— Клаус!! — Это кричала фрау Штейнбок. Она стояла в дверях, и лицо ее выражало ужас. В ту же минуту она стремительно бросилась к старику и схватила его за руку. — Боже мой, Клаус, зачем ты здесь? Ты хочешь себя убить. Ведь тебе же совсем нельзя двигаться. — Она повернула к нам свое бледное, но уже немного успокоившееся лицо.
— Ради бога, простите и не обращайте на него внимания. Это мой дед. Ему девяносто восемь лет, и он уже давно не в своем уме. Всегда говорит непонятные глупости. Простите, я только отведу его в комнату.
Она довольно бесцеремонно потянула старика за собой, и тот, бормоча что-то себе под нос, послушно потащился за ней.
— Как ты думаешь, что будет дальше? — тихо спросил Крайнев, наблюдая за тем, как фрау Штейнбок и ее дед исчезали в маленькой двери. — Явится сюда тень Бисмарка или из какой-нибудь щели вылезет сам Фридрих Второй со своей напудренной гвардией? Честное слово, я особенно не удивлюсь ни тому, ни другому. Однако это говорящее видение не на шутку перепугало нашу уважаемую хозяйку. Если то, что говорил старик, сумасшествие, то таких сумасшедших до недавнего времени было здесь довольно много.
Я молчал. Только что происшедшая сцена произвела на меня довольно неприятное впечатление. Старик был не в своем уме, это не вызывало сомнения, но в словах его проступал отчетливый смысл. «Оборотни»? Почему он заговорил об этой тайной организации, на которую фашистские вожаки возлагали последние надежды. Эта мысль отодвинула от меня другие, то, зачем, собственно, я сюда и приехал. Тем более, что в лежащей передо мной на столе книге никаких деловых отношений между Витлингом и хозяином имения Вайсбах я не обнаружил. Посещение Витлингом имения утром перед самоубийством носило какой-то другой, совсем не хозяйственный характер.
Фрау Штейнбок вернулась. Лицо ее теперь было совсем спокойным.
— Какое нелепое происшествие. В нынешние времена мы даже не можем приставить к дедушке человека. Иногда он ставит нас в страшно неловкое положение. — Она испытующе посмотрела на нас. — Надеюсь, он вас ничем не оскорбил?
— О нет, что вы, — любезно ответил Крайнев. — Напротив, очень милый, приятный старик, вы напрасно его так быстро выпроводили.
— Ах, вы не знаете, сколько он нам причиняет беспокойства. Старость — это такая трудная вещь. Я понимаю, ее никому не избежать, но нам очень, очень с ним тяжело.
Хозяйка улыбнулась и посмотрела на книгу, которую я уже закрыл, но все еще держал в руках.
— Вы хотите ее взять с собой?
— О нет! Мы имеем уже некоторое представление о ваших хозяйственных связях. Больше она нам не нужна.
— В таком случае, окажите мне любезность и поставьте ее, пожалуйста, на ту полочку, что стоит рядом с вами.

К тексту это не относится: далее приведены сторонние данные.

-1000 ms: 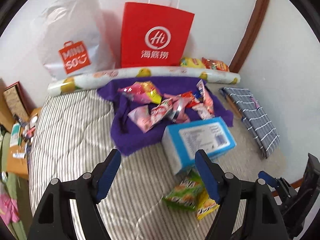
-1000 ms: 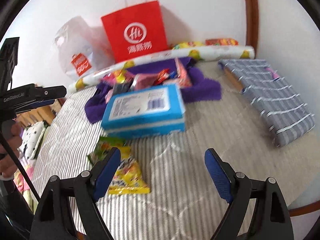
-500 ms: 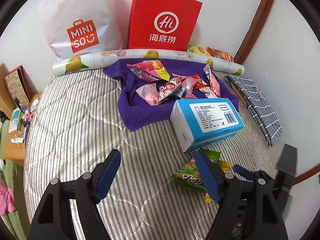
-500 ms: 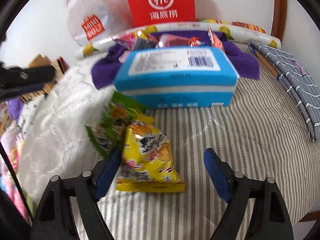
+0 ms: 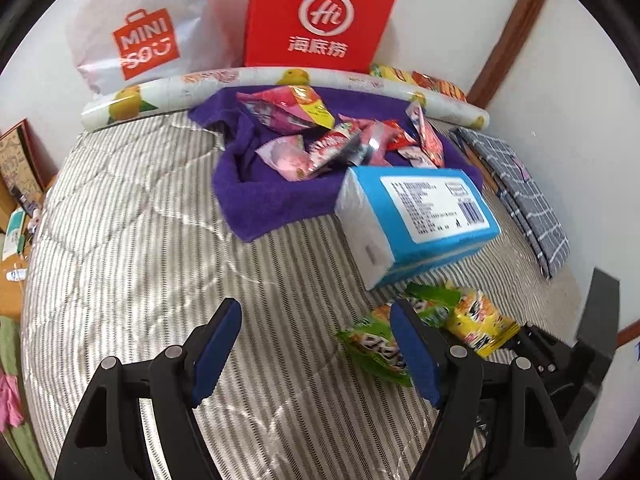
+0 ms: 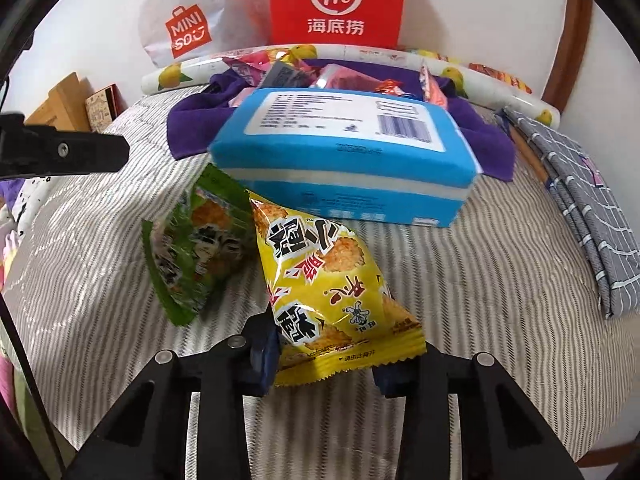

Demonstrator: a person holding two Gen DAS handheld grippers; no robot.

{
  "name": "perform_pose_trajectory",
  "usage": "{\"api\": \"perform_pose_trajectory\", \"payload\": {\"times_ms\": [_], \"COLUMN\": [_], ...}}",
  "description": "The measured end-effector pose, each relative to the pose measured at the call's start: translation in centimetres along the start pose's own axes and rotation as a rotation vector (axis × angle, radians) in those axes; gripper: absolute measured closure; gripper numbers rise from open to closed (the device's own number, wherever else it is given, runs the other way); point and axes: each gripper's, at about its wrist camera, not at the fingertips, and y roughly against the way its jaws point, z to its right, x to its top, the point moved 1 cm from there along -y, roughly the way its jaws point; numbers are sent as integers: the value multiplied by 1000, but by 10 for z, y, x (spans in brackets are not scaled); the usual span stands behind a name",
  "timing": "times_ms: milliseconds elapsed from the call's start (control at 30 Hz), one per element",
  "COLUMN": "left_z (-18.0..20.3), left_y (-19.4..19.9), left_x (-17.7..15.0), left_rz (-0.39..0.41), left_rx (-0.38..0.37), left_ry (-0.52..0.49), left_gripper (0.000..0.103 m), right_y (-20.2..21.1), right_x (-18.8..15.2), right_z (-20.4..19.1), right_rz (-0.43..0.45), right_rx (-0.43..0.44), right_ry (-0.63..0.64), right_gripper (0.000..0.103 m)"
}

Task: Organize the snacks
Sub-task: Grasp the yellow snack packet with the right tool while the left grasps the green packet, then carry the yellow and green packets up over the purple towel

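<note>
Right gripper [image 6: 324, 354]: closed on the near end of a yellow snack packet [image 6: 332, 296], which lies on the striped bed [image 6: 480, 300] just in front of a blue tissue pack [image 6: 344, 156], with a green snack packet [image 6: 196, 244] touching its left side. Left gripper [image 5: 316, 348]: open, holding nothing, above the bed to the left of the green packet. Further stock: mixed pink and red snack packets [image 5: 332, 140] heaped on a purple towel [image 5: 276, 196] behind the tissue pack; a red paper bag [image 5: 320, 16] and a white plastic bag [image 5: 136, 36] against the wall.
</note>
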Motion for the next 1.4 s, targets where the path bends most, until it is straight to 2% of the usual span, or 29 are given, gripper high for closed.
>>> {"api": "perform_pose_trajectory", "payload": {"times_ms": [233, 367, 567, 733, 800, 833, 867, 1033, 1333, 1400], "left_z": [22, 33, 51, 62, 66, 68, 70, 77, 76, 78], "left_y": [-12, -19, -38, -54, -58, -58, -57, -46, -11, -5], "left_x": [-2, -5, -12, -18, -20, -21, -22, -21, -8, -4], "left_rz": [-19, -25, -62, -92, -95, -91, -85, -55, -9, 6], "left_rx": [-49, -78, -67, -44, -36, -32, -27, -39, -102, -88], "left_ry": [-49, -73, -122, -144, -161, -171, -179, -193, -139, -139], "left_gripper": [28, 28, 28, 28, 29, 41, 47, 53, 53, 53], "right_y": [11, 14, 20, 25, 26, 27, 27, 31, 47, 52], "right_x": [2, 5, 12, 21, 24, 24, 25, 27, 33, 35], "right_z": [31, 62, 102, 117, 120, 120, 120, 122, 121, 120], "right_rz": [51, 86, 111, 134, 140, 143, 146, 153, 169, 176], "right_rx": [-47, -109, -152, -155, -152, -150, -148, -140, -109, -102], "right_ry": [-42, -77, -133, -143, -144, -143, -143, -138, -134, -135], "right_gripper": [66, 66, 66, 66, 66, 66, 67, 67, 67, 67]}}
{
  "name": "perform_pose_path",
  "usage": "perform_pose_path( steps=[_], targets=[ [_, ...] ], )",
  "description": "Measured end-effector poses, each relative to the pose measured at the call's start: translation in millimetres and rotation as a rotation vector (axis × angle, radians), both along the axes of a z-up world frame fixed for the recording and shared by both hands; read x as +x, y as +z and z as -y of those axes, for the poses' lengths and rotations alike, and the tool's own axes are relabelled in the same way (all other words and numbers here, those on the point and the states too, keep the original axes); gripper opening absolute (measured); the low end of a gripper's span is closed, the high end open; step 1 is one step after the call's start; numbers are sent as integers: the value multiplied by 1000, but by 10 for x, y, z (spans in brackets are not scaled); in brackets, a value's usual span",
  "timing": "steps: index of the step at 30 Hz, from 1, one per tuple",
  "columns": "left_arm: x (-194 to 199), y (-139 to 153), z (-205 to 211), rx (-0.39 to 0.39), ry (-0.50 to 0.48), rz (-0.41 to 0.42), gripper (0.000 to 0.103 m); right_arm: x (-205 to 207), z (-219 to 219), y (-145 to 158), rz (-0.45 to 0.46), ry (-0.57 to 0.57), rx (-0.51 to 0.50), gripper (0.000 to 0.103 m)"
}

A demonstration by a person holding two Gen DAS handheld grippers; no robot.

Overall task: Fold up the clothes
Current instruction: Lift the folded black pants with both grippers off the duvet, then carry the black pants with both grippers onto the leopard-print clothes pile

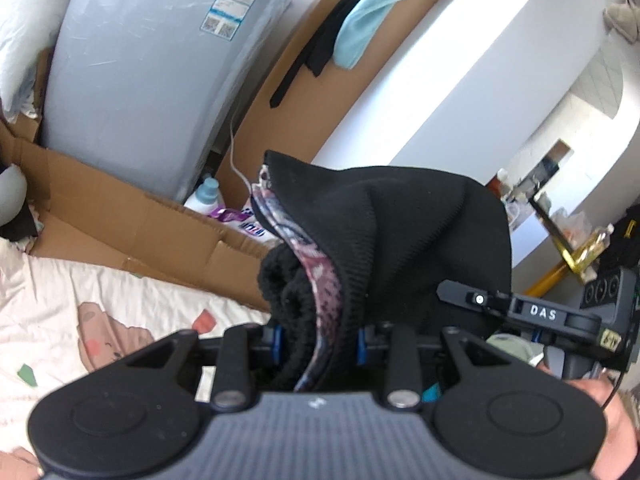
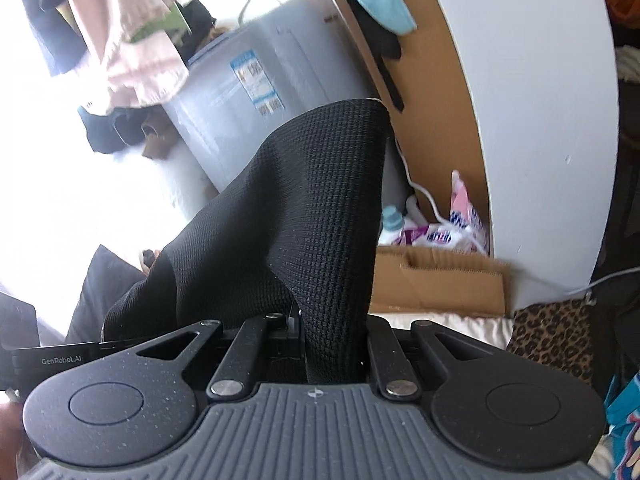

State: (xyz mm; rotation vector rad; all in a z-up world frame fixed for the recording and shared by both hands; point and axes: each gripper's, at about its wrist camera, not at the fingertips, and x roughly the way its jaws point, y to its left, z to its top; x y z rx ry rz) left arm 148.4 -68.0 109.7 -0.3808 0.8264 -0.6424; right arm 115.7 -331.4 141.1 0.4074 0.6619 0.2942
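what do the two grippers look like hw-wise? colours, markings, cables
Both the left gripper and right gripper share one build: a grey ribbed body, two round black discs at the corners, and black link arms on silver pivot pins. Blue parts show by the left one's jaws. The right gripper, seen from the left camera, reads "DAS"; the left one, from the right camera, reads "GenRobot.AI". A thin black cable runs beside a bare hand.

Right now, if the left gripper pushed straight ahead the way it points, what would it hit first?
The left gripper is already shut on the black knit garment, which fills its line ahead. Beyond the cloth, probably the brown cardboard panel against the wall, though depth is unclear.
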Motion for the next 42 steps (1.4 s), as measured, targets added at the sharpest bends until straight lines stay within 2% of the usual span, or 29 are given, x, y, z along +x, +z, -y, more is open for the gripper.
perform_pose_path(
  steps=[6,9,15,21,26,30,32,38,42],
  targets=[
    [-266,77,184,-19,-12,17,34,-312,206,184,29,-18,-10,8],
    [-365,29,220,-57,-20,3,34,-458,311,211,40,-21,-14,8],
    [-540,-84,395,-52,-59,4,34,-726,482,214,46,-48,-39,8],
    [-580,-355,551,-71,-103,-1,34,-979,661,27,50,-83,-39,8],
    [-542,-627,735,-74,-144,-15,34,-1107,778,-172,51,-113,-83,8],
    [-575,-739,903,-35,-186,30,34,-1160,870,-352,42,-142,-120,8],
    [-591,-814,954,-43,-206,55,34,-1181,924,-441,41,-156,-127,9],
    [-574,-1088,1167,-46,-276,66,34,-1219,1072,-682,48,-203,-164,9],
    [-527,-1231,1293,-39,-327,75,34,-1245,1198,-909,30,-252,-139,9]
  ],
)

Фрау Штейнбок явно начинала кокетничать, стараясь окончательно стереть следы неприятного происшествия.
Пока я подходил к полочке, Крайнев спросил у хозяйки, как лучше добраться к месту, где размещены переселенцы. Она отвечала очень подробно, не забывая при этом сообщить имена переселенцев и упомянуть о материальной помощи, которая им была оказана.
Прислушиваясь к разговору, я положил книгу на ее прежнее место и машинально взял первую из стоявших на верхней полке книг. Это было прекрасное издание «Фауста» Гете, заключенное в коленкоровый переплет. Оно меня сразу заинтересовало.
— Фрау Штейнбок, — сказал я, когда она закончила свои объяснения, — мне давно хотелось ознакомиться с «Фаустом» в подлиннике. Вы разрешите подержать его у себя несколько дней?
Насколько можно было заметить, эта просьба совсем не огорчила ее. Больше того, она, кажется, была довольна, что наконец отделывается от нас.
— О, я очень рада, что наш великий поэт нашел в вас своего почитателя. Можете держать книгу сколько вам угодно. Передадите ее через господина капитана, — она очаровательно улыбнулась. — Он ведь у нас теперь частый гость…
Мы поблагодарили хозяйку и направились к машине. Накрапывал легкий дождь, и пришлось подождать, пока Селин поднимет тент.
Выезжая из ворот, мы увидели фрау Штейнбок, возившуюся около прикрытой брезентом молотилки. На ее плечи был наброшен просторный, песочного цвета мужской плащ. Она старательно вытирала запачкавшийся смазочным маслом рукав и, встретившись с нами взглядом, беспомощно улыбнулась. Эта улыбка должна была означать — вот видите, мне все приходится делать самой, а я ведь только слабая женщина.